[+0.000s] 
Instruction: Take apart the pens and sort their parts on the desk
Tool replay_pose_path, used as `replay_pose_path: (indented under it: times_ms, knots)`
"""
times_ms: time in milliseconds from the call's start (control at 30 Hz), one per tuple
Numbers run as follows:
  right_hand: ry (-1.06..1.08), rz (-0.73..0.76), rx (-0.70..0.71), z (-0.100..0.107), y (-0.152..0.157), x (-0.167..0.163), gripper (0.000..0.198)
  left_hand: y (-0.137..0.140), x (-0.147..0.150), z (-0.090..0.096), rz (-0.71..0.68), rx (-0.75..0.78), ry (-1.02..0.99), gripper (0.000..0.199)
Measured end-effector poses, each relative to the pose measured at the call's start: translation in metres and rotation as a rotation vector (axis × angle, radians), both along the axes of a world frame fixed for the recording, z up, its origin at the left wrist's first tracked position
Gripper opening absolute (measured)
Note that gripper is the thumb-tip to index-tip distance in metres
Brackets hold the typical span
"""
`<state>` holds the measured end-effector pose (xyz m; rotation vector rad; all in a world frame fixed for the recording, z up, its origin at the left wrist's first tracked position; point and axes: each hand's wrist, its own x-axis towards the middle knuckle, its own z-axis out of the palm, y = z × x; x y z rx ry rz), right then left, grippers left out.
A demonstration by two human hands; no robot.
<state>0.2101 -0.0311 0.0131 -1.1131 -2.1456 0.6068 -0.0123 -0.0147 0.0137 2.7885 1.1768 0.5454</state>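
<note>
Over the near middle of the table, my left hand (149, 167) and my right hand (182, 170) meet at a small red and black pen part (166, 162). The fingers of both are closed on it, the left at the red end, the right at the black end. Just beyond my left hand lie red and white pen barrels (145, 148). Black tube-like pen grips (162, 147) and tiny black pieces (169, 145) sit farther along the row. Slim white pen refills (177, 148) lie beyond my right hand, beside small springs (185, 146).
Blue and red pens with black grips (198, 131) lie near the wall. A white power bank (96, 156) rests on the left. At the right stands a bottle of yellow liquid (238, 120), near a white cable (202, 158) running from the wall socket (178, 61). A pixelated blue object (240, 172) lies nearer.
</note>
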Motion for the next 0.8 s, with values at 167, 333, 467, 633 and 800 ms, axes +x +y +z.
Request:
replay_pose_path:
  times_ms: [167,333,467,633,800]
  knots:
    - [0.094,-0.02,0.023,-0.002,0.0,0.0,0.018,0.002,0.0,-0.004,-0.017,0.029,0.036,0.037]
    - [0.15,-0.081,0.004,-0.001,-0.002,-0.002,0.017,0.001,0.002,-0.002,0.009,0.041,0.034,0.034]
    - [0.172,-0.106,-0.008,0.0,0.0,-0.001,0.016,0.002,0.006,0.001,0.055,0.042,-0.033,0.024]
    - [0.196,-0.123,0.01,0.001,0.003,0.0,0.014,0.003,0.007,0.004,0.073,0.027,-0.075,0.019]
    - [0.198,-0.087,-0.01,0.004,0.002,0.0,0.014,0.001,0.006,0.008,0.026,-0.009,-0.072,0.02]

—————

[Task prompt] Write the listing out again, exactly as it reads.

[Solution to the problem]
[+0.000s] 
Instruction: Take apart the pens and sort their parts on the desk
Tool replay_pose_path, used as `replay_pose_path: (indented under it: times_ms, knots)`
"""
times_ms: time in milliseconds from the call's start (control at 30 Hz), one per tuple
Numbers run as follows:
  right_hand: ry (-1.06..1.08), rz (-0.73..0.76), rx (-0.70..0.71), z (-0.100..0.107), y (-0.152..0.157), x (-0.167..0.163), gripper (0.000..0.198)
  left_hand: y (-0.137..0.140), x (-0.147..0.150), z (-0.090..0.096), rz (-0.71..0.68), rx (-0.75..0.78), ry (-1.02..0.99), gripper (0.000..0.199)
Measured end-effector poses, each relative to the pose measured at the call's start: translation in metres and rotation as a rotation vector (axis × angle, radians), both along the axes of a world frame fixed for the recording, z up, its origin at the left wrist's first tracked position
Gripper opening absolute (measured)
Note that gripper is the thumb-tip to index-tip distance in metres
Brackets hold the typical span
"""
`<state>` holds the measured end-effector pose (xyz m; rotation vector rad; all in a world frame fixed for the recording, z up, its origin at the left wrist's first tracked position; point and axes: each hand's wrist, its own x-axis towards the middle knuckle, its own z-axis out of the palm, y = z × x; x y z rx ry rz), right then left, grippers left out.
A demonstration by two human hands; no robot.
<state>0.2101 -0.0311 0.0131 -1.1131 -2.1456 0.6068 -0.0123 -0.0147 0.0137 2.7885 1.1768 0.5454</state>
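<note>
Over the near middle of the table, my left hand (149, 167) and my right hand (182, 170) meet at a small red and black pen part (166, 162). The fingers of both are closed on it, the left at the red end, the right at the black end. Just beyond my left hand lie red and white pen barrels (145, 148). Black tube-like pen grips (162, 147) and tiny black pieces (169, 145) sit farther along the row. Slim white pen refills (177, 148) lie beyond my right hand, beside small springs (185, 146).
Blue and red pens with black grips (198, 131) lie near the wall. A white power bank (96, 156) rests on the left. At the right stands a bottle of yellow liquid (238, 120), near a white cable (202, 158) running from the wall socket (178, 61). A pixelated blue object (240, 172) lies nearer.
</note>
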Motion for the next 0.8 s, with values at 167, 333, 467, 633 and 800 ms, axes +x +y +z.
Request:
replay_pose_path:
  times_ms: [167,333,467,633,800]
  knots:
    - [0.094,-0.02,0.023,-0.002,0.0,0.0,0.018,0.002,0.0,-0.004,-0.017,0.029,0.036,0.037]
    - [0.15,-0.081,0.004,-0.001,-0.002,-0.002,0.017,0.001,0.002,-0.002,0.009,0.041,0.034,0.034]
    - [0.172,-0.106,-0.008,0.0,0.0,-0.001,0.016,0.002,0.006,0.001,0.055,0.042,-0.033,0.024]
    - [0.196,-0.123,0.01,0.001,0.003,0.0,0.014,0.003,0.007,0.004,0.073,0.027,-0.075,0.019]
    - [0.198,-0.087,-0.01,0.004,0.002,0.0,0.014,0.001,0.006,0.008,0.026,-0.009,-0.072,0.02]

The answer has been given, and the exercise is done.